*** The data Section Begins ***
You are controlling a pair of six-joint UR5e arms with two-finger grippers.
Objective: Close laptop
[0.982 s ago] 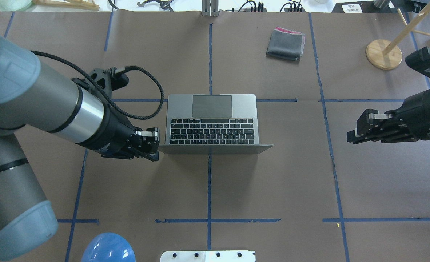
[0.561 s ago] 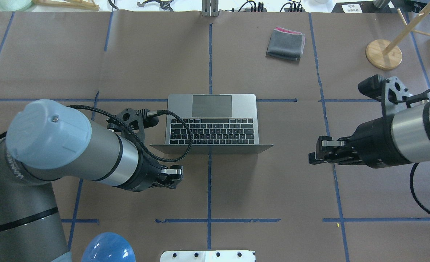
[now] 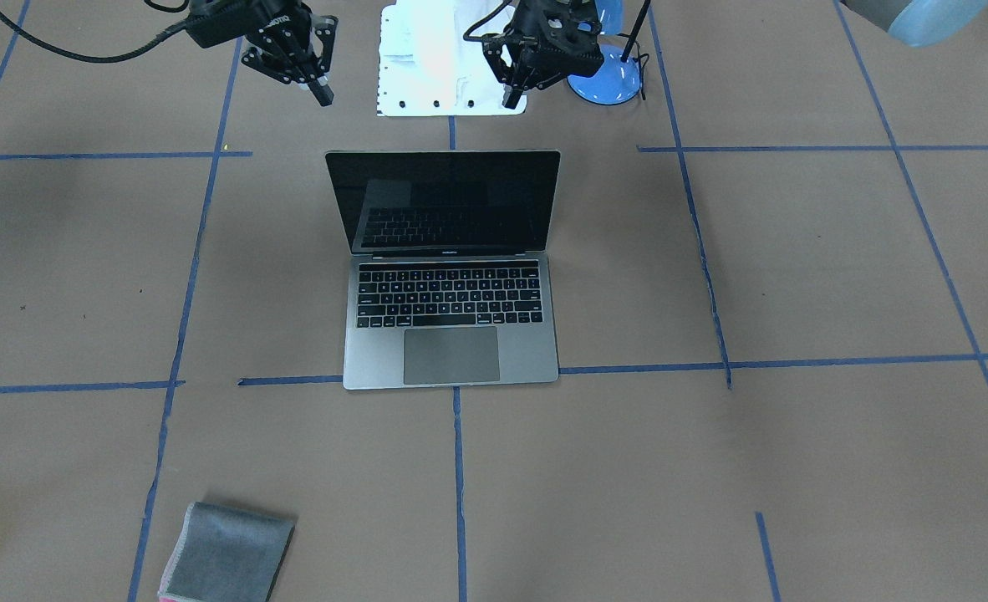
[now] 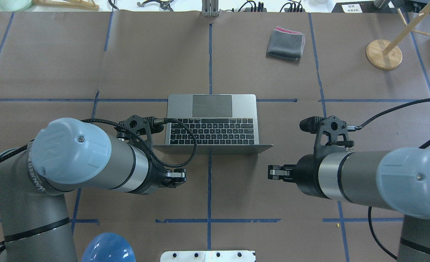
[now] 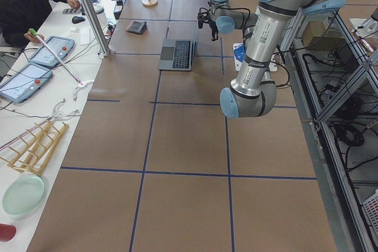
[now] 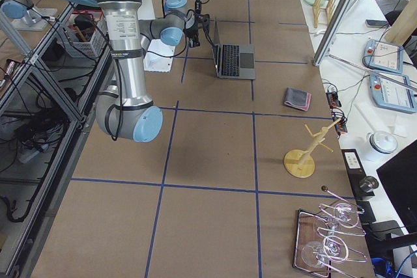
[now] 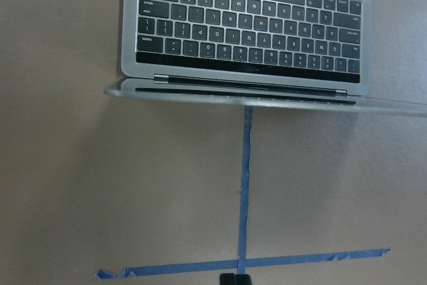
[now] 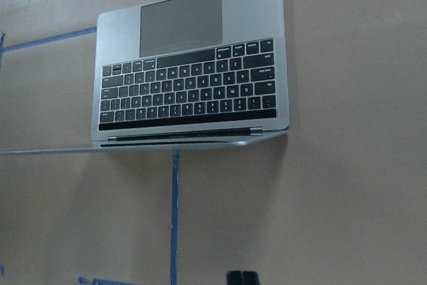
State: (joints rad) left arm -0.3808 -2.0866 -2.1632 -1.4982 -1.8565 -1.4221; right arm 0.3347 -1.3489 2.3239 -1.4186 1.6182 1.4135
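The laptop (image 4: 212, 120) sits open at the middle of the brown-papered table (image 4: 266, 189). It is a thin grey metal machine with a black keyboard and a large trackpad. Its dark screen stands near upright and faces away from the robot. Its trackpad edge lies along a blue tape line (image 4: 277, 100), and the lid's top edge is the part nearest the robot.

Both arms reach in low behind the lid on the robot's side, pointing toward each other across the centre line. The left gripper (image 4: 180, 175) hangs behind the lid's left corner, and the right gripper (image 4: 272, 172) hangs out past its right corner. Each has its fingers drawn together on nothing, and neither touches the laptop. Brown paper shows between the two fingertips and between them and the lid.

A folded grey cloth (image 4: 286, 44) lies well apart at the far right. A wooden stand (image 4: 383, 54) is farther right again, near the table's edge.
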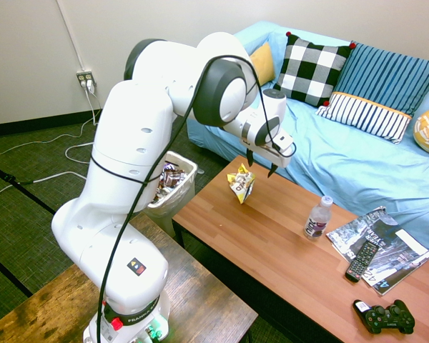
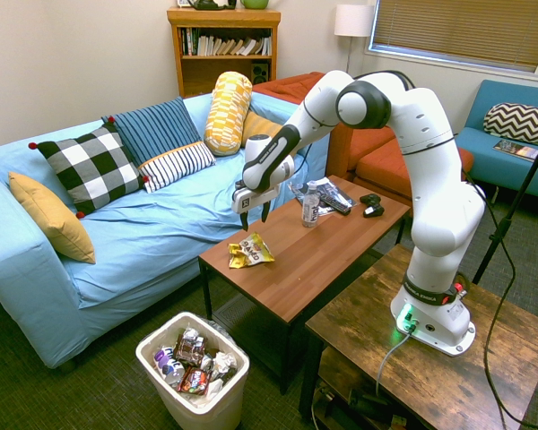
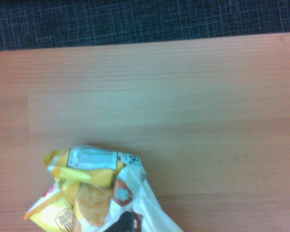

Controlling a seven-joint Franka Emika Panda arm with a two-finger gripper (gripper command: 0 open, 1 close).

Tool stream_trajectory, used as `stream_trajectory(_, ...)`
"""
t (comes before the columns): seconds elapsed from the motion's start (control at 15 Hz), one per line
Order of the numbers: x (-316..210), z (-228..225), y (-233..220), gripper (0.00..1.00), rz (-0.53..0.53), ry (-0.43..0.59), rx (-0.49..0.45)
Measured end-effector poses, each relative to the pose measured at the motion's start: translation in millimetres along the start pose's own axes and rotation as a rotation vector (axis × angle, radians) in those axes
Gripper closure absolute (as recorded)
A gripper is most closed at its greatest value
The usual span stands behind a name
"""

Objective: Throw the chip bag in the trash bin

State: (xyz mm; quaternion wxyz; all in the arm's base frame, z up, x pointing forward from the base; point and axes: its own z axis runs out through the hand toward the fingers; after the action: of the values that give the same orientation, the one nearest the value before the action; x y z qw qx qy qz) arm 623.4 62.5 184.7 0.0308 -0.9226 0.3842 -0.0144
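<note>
Crumpled wrappers are held in the trash bin point(image 2: 194, 394); the chip bag point(image 2: 250, 252), near the coffee table's point(image 2: 341, 242) sofa-side edge, is overhung by the spread-fingered gripper point(image 2: 254, 216).

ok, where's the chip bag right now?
The chip bag lies on the wooden coffee table, at the end nearest the trash bin; in the second exterior view the open tool hangs just above it.

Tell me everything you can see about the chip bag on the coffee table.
The chip bag is a small, crumpled yellow-and-white foil packet with dark print and a pictured chip. It sits alone near the end of the wooden coffee table nearest the trash bin, resting only on the tabletop. The open gripper hangs above it without touching.
</note>
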Motion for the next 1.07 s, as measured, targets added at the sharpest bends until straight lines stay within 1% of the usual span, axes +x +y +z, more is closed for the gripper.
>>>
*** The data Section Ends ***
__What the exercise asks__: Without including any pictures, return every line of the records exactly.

__Result__:
You are controlling a pair of six-joint UR5e arms with two-finger grippers.
Objective: Close laptop
[0.982 s ago] 
[0.561 s ago] 
[now] 
[now] 
[now] 
[now] 
[now] 
[now] 
State: (joints rad) left arm -0.3808 -2.0866 -2.1632 -1.4982 -1.8565 -1.4221; right arm 0.3347 -1.3489 2.3239 -1.4186 1.6182 1.4135
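The laptop (image 4: 212, 120) sits open at the middle of the brown-papered table (image 4: 266, 189). It is a thin grey metal machine with a black keyboard and a large trackpad. Its dark screen stands near upright and faces away from the robot. Its trackpad edge lies along a blue tape line (image 4: 277, 100), and the lid's top edge is the part nearest the robot.

Both arms reach in low behind the lid on the robot's side, pointing toward each other across the centre line. The left gripper (image 4: 180, 175) hangs behind the lid's left corner, and the right gripper (image 4: 272, 172) hangs out past its right corner. Each has its fingers drawn together on nothing, and neither touches the laptop. Brown paper shows between the two fingertips and between them and the lid.

A folded grey cloth (image 4: 286, 44) lies well apart at the far right. A wooden stand (image 4: 383, 54) is farther right again, near the table's edge.
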
Controlling a seven-joint Franka Emika Panda arm with a two-finger gripper (gripper command: 0 open, 1 close).

Tool stream_trajectory, used as `stream_trajectory(_, ...)`
"""
t (comes before the columns): seconds elapsed from the motion's start (control at 15 Hz), one per line
Order of the numbers: x (-316..210), z (-228..225), y (-233..220), gripper (0.00..1.00), rz (-0.53..0.53), ry (-0.43..0.59), rx (-0.49..0.45)
Measured end-effector poses, each relative to the pose measured at the motion's start: translation in millimetres along the start pose's own axes and rotation as a rotation vector (axis × angle, radians) in those axes
Gripper closure absolute (as recorded)
A gripper is most closed at its greatest value
The usual span stands behind a name
"""

Objective: Throw the chip bag in the trash bin

State: (xyz mm; quaternion wxyz; all in the arm's base frame, z up, x pointing forward from the base; point and axes: its own z axis runs out through the hand toward the fingers; after the action: of the values that give the same orientation, the one nearest the value before the action; x y z qw qx qy qz) arm 623.4 62.5 184.7 0.0308 -0.9226 0.3842 -0.0144
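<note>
Crumpled wrappers are held in the trash bin point(image 2: 194, 394); the chip bag point(image 2: 250, 252), near the coffee table's point(image 2: 341, 242) sofa-side edge, is overhung by the spread-fingered gripper point(image 2: 254, 216).

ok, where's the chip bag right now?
The chip bag lies on the wooden coffee table, at the end nearest the trash bin; in the second exterior view the open tool hangs just above it.

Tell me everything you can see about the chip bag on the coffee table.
The chip bag is a small, crumpled yellow-and-white foil packet with dark print and a pictured chip. It sits alone near the end of the wooden coffee table nearest the trash bin, resting only on the tabletop. The open gripper hangs above it without touching.
</note>
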Motion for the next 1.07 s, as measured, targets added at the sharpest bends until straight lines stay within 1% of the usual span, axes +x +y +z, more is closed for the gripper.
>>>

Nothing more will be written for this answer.